皇居三の丸尚蔵館(東京都千代田区)収蔵の名品や県ゆかりの美術工芸品を紹介する展覧会「皇室の名宝と新潟 ―皇居三の丸尚蔵館収蔵品でたどる日本の技と美」が長岡市の県立近代美術館で開かれている。見どころの作品を3回にわたり紹介する。
19世紀末から20世紀初めにかけて、明治天皇の下命のもと、一流の美術家たちの技術を結集して、明治の「三大作」と呼ばれる優れた工芸品が制作された。
本作は、そのうちの一つで、明治天皇の手許品として作られた。正倉院宝物の刀剣などの古い刀装様式を参考にデザインされ、材料には、昨年〔2024年〕、世界遺産に登録された佐渡金山から産出した純金や甲州産の水晶などが用いられた。

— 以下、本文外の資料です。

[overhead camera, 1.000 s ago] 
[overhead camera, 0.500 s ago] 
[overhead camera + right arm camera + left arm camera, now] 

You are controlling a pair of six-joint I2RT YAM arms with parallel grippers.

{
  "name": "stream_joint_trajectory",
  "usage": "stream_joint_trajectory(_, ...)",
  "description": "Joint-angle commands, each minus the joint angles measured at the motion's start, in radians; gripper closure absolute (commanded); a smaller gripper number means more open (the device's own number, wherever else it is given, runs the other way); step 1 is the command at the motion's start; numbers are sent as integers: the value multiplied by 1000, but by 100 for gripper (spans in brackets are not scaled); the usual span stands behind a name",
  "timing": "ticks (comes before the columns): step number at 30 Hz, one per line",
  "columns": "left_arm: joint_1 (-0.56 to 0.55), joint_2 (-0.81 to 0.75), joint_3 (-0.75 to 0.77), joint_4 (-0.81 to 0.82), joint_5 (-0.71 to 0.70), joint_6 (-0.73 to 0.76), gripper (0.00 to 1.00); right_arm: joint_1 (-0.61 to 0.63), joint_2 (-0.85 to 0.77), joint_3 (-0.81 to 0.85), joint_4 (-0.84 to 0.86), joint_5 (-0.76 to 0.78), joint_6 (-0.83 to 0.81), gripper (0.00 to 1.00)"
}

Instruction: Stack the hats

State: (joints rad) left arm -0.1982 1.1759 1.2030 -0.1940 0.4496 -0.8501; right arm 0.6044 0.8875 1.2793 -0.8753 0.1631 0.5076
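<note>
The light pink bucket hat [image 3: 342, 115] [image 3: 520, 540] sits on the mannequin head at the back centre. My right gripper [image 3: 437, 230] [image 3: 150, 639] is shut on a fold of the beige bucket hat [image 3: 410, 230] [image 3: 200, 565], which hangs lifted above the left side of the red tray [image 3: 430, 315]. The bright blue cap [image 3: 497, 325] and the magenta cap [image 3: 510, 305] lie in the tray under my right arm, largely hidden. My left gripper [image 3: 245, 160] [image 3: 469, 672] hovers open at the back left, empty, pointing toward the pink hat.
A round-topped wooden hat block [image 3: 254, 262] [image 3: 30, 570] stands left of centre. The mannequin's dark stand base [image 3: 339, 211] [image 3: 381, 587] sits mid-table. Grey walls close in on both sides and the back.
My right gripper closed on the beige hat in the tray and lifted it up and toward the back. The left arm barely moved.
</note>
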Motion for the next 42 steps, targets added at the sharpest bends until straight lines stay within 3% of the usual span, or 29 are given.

後に帝室技芸員になる香川勝廣を中心に制作が進められ、計画から完成まで、実に10年の歳月がかかった。
こうした事業は、当時の技術の粋を集めた工芸品を生み出したのみならず、美術家たちを保護し、その技術を次世代へと伝える役割も果たした。(県立近代美術館主任学芸員 飯島沙耶子)
〔2025年〕3月16日まで。県立近代美術館(0258・28・4111)。